TASK GOAL: All of the lines below should be printed again exactly as they are.

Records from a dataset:
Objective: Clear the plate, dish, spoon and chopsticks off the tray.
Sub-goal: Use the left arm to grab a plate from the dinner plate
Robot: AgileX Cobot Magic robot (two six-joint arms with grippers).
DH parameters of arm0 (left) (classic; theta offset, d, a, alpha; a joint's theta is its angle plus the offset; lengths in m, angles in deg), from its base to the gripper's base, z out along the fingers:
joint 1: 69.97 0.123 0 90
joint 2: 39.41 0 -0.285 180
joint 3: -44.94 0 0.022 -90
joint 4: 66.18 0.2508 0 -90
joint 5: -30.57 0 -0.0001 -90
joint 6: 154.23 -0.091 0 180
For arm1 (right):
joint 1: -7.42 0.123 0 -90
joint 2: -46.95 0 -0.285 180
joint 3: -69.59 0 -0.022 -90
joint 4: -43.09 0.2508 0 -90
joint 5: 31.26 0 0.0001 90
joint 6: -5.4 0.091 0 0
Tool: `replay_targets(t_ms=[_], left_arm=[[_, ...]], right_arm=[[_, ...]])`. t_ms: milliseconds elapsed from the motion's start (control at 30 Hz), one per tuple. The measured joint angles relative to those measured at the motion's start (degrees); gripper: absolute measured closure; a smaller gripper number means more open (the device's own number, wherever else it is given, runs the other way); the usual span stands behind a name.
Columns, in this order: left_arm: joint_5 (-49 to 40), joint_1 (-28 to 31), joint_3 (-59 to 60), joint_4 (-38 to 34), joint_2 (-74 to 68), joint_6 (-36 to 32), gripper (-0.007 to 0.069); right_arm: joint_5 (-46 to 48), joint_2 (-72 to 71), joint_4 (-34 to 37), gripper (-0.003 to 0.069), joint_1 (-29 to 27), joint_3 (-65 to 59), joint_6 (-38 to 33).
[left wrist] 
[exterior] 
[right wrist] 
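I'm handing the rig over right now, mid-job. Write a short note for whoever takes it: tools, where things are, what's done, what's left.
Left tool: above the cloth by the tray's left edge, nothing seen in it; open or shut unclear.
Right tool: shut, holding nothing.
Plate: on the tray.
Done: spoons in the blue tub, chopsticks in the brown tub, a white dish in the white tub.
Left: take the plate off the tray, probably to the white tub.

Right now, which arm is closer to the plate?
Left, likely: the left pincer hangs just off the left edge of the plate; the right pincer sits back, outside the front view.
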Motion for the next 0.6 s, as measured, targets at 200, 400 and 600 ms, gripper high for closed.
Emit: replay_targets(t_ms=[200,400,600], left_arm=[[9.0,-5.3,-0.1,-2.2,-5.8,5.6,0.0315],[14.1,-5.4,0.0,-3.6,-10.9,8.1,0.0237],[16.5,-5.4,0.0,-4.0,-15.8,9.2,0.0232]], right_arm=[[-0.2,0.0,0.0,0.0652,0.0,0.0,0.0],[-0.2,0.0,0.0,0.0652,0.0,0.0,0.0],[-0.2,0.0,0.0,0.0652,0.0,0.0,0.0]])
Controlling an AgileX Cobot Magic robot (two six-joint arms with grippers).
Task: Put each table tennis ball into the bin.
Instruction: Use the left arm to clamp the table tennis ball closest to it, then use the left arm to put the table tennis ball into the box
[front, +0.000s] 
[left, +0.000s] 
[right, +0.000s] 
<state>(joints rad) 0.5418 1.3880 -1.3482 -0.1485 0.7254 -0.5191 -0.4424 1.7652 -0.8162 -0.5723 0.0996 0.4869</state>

EXERCISE RESPONSE:
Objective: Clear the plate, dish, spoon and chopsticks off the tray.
Sub-goal: Use the left arm to grab a plate from the dinner plate
Robot: AgileX Cobot Magic robot (two six-joint arms with grippers).
DH parameters of arm0 (left) (classic; theta offset, d, a, alpha; a joint's theta is its angle plus the offset; lengths in m, angles in deg), from its base to the gripper's base, z out along the fingers:
joint 1: 69.97 0.123 0 90
joint 2: 39.41 0 -0.285 180
joint 3: -44.94 0 0.022 -90
joint 4: 66.18 0.2508 0 -90
joint 5: -30.57 0 -0.0001 -90
joint 6: 154.23 -0.091 0 180
For arm1 (right):
joint 1: -7.42 0.123 0 -90
joint 2: -46.95 0 -0.285 180
joint 3: -69.59 0 -0.022 -90
joint 4: -43.09 0.2508 0 -90
joint 5: 31.26 0 0.0001 90
joint 6: -5.4 0.091 0 0
Tool: `replay_targets(t_ms=[_], left_arm=[[_, ...]], right_arm=[[_, ...]])`. t_ms: milliseconds elapsed from the motion's start (control at 30 Hz), one per tuple. The measured joint angles relative to those measured at the motion's start (degrees); gripper: absolute measured closure; a smaller gripper number means more open (the device's own number, wherever else it is given, runs the other way); the usual span stands behind a name.
Columns, in this order: left_arm: joint_5 (-49 to 40), joint_1 (-28 to 31), joint_3 (-59 to 60), joint_4 (-38 to 34), joint_2 (-74 to 68), joint_6 (-36 to 32), gripper (-0.007 to 0.069); right_arm: joint_5 (-46 to 48), joint_2 (-72 to 71), joint_4 (-34 to 37), gripper (-0.003 to 0.069), joint_1 (-29 to 27), joint_3 (-65 to 59), joint_6 (-38 to 33).
[left wrist] 
[exterior] 
[right wrist] 
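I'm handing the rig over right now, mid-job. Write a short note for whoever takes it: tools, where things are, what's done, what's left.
Left tool: above the cloth by the tray's left edge, nothing seen in it; open or shut unclear.
Right tool: shut, holding nothing.
Plate: on the tray.
Done: spoons in the blue tub, chopsticks in the brown tub, a white dish in the white tub.
Left: take the plate off the tray, probably to the white tub.

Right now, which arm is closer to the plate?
Left, likely: the left pincer hangs just off the left edge of the plate; the right pincer sits back, outside the front view.
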Motion for the next 0.6 s, as measured, targets at 200, 400 and 600 ms, gripper high for closed.
Emit: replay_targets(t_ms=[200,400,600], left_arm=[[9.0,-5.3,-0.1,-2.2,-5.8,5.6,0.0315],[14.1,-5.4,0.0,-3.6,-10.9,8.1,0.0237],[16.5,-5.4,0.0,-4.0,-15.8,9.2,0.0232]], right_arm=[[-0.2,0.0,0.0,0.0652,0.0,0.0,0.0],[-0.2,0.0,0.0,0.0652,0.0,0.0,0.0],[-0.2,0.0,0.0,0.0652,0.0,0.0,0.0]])
Controlling an AgileX Cobot Magic robot (two six-joint arms with grippers).
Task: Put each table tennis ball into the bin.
Instruction: Use the left arm to clamp the table tennis ball closest to it, then use the left arm to put the table tennis ball into the box
[front, +0.000s] 
[left, +0.000s] 
[right, +0.000s] 
<state>(joints rad) 0.5418 1.3880 -1.3482 -0.1485 0.7254 -0.5191 -0.4424 1.7652 -0.8162 -0.5723 0.0996 0.4869</state>

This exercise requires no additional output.